US banks to delist hundreds of HK-listed products JPMorgan, Morgan Stanley and Goldman Sachs are set to delist 500 Hong Kong-listed structured products in line with President Donald Trump’s executive order barring investment in companies with alleged links to China’s military. Beijing has sought to prohibit Chinese companies and individuals from complying with foreign government-mandated measures. (FT)

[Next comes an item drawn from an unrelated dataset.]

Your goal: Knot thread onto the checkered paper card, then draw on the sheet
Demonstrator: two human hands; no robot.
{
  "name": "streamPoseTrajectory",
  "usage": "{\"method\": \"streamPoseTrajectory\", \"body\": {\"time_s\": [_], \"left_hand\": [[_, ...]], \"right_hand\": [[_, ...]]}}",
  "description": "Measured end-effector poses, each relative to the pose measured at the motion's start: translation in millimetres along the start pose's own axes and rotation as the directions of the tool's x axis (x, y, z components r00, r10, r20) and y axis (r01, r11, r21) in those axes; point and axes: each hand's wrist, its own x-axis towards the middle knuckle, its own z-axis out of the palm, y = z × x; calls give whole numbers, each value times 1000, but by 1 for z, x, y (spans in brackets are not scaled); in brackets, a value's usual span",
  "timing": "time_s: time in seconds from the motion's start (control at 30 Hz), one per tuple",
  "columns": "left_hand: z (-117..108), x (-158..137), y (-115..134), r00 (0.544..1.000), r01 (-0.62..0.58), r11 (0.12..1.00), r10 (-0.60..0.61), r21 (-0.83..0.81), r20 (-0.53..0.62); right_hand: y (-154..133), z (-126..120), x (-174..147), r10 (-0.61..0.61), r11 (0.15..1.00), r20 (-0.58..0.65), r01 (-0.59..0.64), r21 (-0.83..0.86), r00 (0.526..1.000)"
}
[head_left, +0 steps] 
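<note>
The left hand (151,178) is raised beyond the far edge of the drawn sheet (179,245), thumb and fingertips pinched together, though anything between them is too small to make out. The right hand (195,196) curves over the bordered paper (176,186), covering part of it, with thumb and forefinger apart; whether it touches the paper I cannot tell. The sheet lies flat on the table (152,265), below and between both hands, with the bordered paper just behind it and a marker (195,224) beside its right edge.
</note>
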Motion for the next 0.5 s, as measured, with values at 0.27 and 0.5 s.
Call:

Line chart of Performance since November 11, 2020 (%) showing Chinese telecoms have tumbled since Trump signed executive order

Top US banks set to buy back $10bn of shares A strong end to 2020 has paved the way for America’s top banks to buy back more than $10bn of their shares in the first quarter, as the loan losses of the pandemic year recede and capital markets fire on all cylinders. Bank stocks, stuck in the investment doghouse for years, are back in favour. (FT)

Barry Diller ‘sceptical’ of MGM-Entain deal success The billionaire chairman of MGM Resorts’ largest shareholder, IAC, has expressed doubt that the US casino group’s attempt to take over UK gambling business Entain will succeed, despite his company promising increased investment in MGM as part of the deal. The British company’s chief executive quit on Monday after just six months in the job. (FT)

Indonesia plane crash Indonesian authorities said they determined the location of the crash site and black boxes of a Boeing 737-500 on Sunday. The plane carrying 62 people plunged into the sea shortly after taking off from Jakarta on Saturday afternoon. (AP, FT)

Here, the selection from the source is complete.